WHAT THE TASK REQUIRES -> The reply is a verbatim copy of the listing below with its images dropped.

STORED DATA ->

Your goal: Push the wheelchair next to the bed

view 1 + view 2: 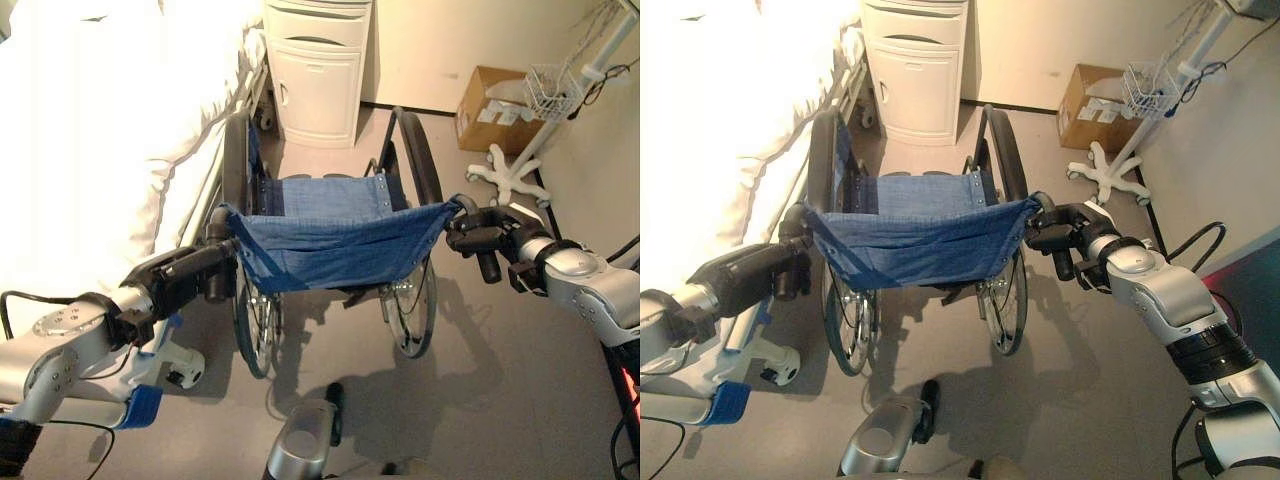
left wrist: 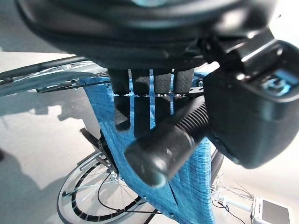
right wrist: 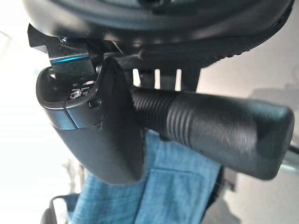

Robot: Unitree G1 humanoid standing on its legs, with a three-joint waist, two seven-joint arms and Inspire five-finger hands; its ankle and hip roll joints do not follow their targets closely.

ANSWER SECTION ->
Your goal: Push the wheelchair next to the bed

view 1 + view 2: 
left wrist: 
right wrist: 

Robot: Unitree G1 humanoid standing on its legs, with a three-joint waist, two seven-joint arms and Inspire five-finger hands; its ankle and hip roll joints do not follow their targets closely.

This output contains the full answer.